CRÉDIT : COURTOISIE

L’Anglicane accueillera le 9 décembre prochain la dernière représentation de la pièce Dans la tête de Proust, écrite, mise en scène et réalisée par l’artiste multidisciplinaire Sylvie Moreau. Cette œuvre plus personnelle est un voyage dans la tête et l’univers de cet écrivain français qui transportera le public dans son œuvre la plus célèbre, À la recherche du temps perdu.

La pièce qui a été créée et jouée il y a cinq ans avait été un franc succès. Elle fait maintenant son retour sur scène pour célébrer le 100e anniversaire du décès de Proust ainsi que le 50e anniversaire de la compagnie théâtrale Omnibus, dont Sylvie Moreau est codirectrice avec Jean Asselin et Réal Bossé.

Passionnée par l’œuvre de Marcel Proust et par cet écrivain lui-même, Sylvie Moreau a découvert Proust lors de son parcours universitaire. Pendant les trente dernières années, ses collègues et amis ont entendu parler de l’auteur et lui ont finalement proposé de créer une pièce autour de ce personnage.
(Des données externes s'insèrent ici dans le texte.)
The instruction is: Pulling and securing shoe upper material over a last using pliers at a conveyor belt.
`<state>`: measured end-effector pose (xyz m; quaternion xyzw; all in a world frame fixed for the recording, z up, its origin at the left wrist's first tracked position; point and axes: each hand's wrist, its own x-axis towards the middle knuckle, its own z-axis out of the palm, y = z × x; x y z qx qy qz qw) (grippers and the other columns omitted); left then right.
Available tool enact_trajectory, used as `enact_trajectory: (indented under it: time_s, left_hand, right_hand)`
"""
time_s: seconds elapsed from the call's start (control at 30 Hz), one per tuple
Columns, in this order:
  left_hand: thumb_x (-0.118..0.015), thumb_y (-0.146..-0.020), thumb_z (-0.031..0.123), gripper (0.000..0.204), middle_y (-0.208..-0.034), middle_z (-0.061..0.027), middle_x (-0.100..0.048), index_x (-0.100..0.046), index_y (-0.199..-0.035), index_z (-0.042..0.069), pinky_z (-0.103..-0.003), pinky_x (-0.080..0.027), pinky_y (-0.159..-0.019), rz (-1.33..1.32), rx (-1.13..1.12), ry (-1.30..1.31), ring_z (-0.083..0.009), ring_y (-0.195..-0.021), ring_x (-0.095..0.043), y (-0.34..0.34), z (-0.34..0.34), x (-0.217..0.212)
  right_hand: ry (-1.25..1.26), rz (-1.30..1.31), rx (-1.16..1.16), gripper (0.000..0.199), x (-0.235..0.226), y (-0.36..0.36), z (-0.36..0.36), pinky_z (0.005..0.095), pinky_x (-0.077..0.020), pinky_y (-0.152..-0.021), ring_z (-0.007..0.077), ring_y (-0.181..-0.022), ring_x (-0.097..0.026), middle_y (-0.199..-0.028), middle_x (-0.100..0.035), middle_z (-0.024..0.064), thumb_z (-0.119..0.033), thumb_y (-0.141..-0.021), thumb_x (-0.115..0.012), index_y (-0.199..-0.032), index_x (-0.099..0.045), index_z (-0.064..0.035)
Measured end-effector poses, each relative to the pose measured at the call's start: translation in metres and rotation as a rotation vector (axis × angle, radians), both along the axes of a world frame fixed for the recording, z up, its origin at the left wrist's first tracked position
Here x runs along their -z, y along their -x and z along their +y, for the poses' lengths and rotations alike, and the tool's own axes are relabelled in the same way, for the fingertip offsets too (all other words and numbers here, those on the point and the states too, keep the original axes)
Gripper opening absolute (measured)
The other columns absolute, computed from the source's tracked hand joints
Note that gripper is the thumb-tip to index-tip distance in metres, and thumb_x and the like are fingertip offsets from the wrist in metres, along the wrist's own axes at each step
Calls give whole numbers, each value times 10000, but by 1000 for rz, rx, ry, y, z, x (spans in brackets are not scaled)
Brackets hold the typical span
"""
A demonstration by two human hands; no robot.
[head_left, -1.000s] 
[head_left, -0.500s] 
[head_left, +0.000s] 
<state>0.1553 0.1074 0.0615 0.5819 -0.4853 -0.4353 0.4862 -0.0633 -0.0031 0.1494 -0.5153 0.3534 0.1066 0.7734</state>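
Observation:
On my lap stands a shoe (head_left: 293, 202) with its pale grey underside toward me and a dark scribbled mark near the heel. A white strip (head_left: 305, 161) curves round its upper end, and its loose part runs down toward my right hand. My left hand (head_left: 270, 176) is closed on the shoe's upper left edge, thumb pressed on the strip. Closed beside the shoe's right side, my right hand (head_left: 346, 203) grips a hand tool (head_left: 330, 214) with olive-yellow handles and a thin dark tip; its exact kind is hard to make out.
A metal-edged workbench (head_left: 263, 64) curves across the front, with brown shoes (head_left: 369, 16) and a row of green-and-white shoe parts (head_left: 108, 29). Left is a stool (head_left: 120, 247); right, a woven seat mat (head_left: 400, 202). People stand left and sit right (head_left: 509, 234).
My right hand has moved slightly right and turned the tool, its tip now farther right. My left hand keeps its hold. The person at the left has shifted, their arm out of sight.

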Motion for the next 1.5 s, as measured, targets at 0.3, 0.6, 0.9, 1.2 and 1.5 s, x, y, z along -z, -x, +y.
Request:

«Il a écrit couché pendant huit ans, je trouvais ça bien spécial. J’ai lu À la recherche du temps perdu, puis j’ai capoté. C’est vraiment la lecture qui a changé mon regard sur la vie, sur les humains, sur les choses. C’est comme une plongée dans notre intimité, dans nos sentiments. En même temps, c’est un regard sur le monde de son époque, des salons mondains et tout ça. Un monde qui était vraiment en train de s’effondrer parce que c’était la bourgeoisie qui allait prendre le pas», s’est remémorée la comédienne en entrevue avec le Journal.

Non pas un résumé de l’œuvre de Proust, Dans la tête de Proust est plutôt un Proust pour les nuls. «Initier les gens à Proust pour ceux qui ne le connaissent pas. Puis, ceux qui le connaissent vont le reconnaître, reconnaître l’œuvre et reconnaître comment j’ai joué avec. J’ai vraiment créé une petite fantaisie pour guider les gens à travers son œuvre», a souligné l’artiste.

C’est une pièce qui se déroule en trois temps. D’abord, Sylvie Moreau joue le rôle d’une guide et invite le public dans le musée de Marcel Proust, comme si elle était la guide du musée qui se passe dans la tête de l’écrivain. Elle transporte le public dans la chambre de l’auteur où il a écrit la majorité de son œuvre et aborde l’histoire de sa vie. Dans un second temps, le public plonge dans des scènes de la vie de Proust, notamment les échanges entre lui et sa domestique ou comment il s’est mis à écrire. En dernier temps, dans la chambre, les personnages de son œuvre viennent le visiter à travers les murs, dans son imaginaire comme s’ils sortaient de sa tête.

Lors de l’écriture de la pièce, Sylvie Moreau s’est d’ailleurs permise de la fantaisie avec les personnages qui ne sont pas du réel, presque caricatural. «J’ai trouvé que c’était aussi des personnages assez spectaculaires et très habiles de beaucoup d’ironie, beaucoup d’humour, puis très habiles pour montrer leurs travers et donc c’est intéressant de maintenant jouer à incarner ces personnages-là. C’est vraiment des bourgeois de salon, des aristocrates, des gens qui se prennent au sérieux parce qu’ils lancent des grandes phrases, mais ils ne comprennent pas trop ce qu’ils disent», a-t-elle ajouté.

La pièce sera présentée pour une dernière fois à L’Anglicane. La metteure en scène aimerait beaucoup que celle-ci joue sur les planches de scènes en France, le pays de Marcel Proust. D’ici là, elle est bien occupée avec les projets d’autres pièces de théâtre, de série Web et d’enseignement.